**WORK REQUIRED:**
The entries below are to be returned exactly. Include all of them.

(Dataset entries)
• • •

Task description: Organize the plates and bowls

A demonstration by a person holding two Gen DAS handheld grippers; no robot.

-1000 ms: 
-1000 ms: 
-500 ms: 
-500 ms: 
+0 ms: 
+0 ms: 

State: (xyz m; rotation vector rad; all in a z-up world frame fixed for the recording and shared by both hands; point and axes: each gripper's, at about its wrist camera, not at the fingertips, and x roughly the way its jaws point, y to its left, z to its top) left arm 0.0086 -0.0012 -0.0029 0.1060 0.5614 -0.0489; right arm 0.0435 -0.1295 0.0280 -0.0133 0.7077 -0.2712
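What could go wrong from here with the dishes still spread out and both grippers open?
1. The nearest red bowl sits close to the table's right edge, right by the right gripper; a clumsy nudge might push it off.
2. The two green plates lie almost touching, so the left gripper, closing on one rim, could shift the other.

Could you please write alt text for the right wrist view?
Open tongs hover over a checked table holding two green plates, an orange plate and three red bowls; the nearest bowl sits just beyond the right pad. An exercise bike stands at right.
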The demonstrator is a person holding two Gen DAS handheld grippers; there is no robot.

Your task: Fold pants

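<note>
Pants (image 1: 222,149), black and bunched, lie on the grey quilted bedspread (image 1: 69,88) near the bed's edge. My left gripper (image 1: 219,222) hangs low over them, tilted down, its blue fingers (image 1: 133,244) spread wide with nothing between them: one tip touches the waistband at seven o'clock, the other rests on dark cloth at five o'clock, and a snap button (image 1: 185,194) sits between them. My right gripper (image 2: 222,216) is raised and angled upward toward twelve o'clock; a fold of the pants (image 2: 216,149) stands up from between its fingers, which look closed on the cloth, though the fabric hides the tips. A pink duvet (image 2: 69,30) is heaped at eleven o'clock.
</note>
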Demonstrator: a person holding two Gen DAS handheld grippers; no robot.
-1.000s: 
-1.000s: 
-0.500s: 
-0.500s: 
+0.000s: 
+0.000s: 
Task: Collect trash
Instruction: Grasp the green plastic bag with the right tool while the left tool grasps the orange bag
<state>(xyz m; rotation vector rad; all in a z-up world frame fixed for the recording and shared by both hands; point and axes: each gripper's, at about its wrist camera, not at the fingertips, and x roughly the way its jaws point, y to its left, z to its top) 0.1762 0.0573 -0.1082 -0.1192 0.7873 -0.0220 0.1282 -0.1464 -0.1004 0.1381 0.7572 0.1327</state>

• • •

**RESPONSE FOR THIS EXERCISE:**
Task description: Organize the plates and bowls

A demonstration by a person holding two Gen DAS handheld grippers; no robot.

-1000 ms: 
-1000 ms: 
-500 ms: 
-500 ms: 
+0 ms: 
+0 ms: 

State: (xyz m; rotation vector rad; all in a z-up world frame fixed for the recording and shared by both hands; point and axes: each gripper's, at about its wrist camera, not at the fingertips, and x roughly the way its jaws point, y to its left, z to its top) left arm 0.0086 -0.0012 -0.0029 0.1060 0.5614 -0.0489; right arm 0.0435 -0.1295 0.0280 -0.0133 0.7077 -0.2712
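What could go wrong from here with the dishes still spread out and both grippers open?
1. The nearest red bowl sits close to the table's right edge, right by the right gripper; a clumsy nudge might push it off.
2. The two green plates lie almost touching, so the left gripper, closing on one rim, could shift the other.

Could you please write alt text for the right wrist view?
Open tongs hover over a checked table holding two green plates, an orange plate and three red bowls; the nearest bowl sits just beyond the right pad. An exercise bike stands at right.
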The demonstrator is a person holding two Gen DAS handheld grippers; there is no robot.

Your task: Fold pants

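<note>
Pants (image 1: 222,149), black and bunched, lie on the grey quilted bedspread (image 1: 69,88) near the bed's edge. My left gripper (image 1: 219,222) hangs low over them, tilted down, its blue fingers (image 1: 133,244) spread wide with nothing between them: one tip touches the waistband at seven o'clock, the other rests on dark cloth at five o'clock, and a snap button (image 1: 185,194) sits between them. My right gripper (image 2: 222,216) is raised and angled upward toward twelve o'clock; a fold of the pants (image 2: 216,149) stands up from between its fingers, which look closed on the cloth, though the fabric hides the tips. A pink duvet (image 2: 69,30) is heaped at eleven o'clock.
</note>
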Demonstrator: a person holding two Gen DAS handheld grippers; no robot.
-1.000s: 
-1.000s: 
-0.500s: 
-0.500s: 
+0.000s: 
+0.000s: 
Task: Collect trash
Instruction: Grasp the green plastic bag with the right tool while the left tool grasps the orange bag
<state>(xyz m; rotation vector rad; all in a z-up world frame fixed for the recording and shared by both hands; point and axes: each gripper's, at about its wrist camera, not at the fingertips, and x roughly the way its jaws point, y to its left, z to its top) 0.1762 0.0573 -0.1082 -0.1192 0.7873 -0.0220 0.1282 -0.1464 -0.1004 0.1381 0.7572 0.1327</state>

This concludes the output for the exercise.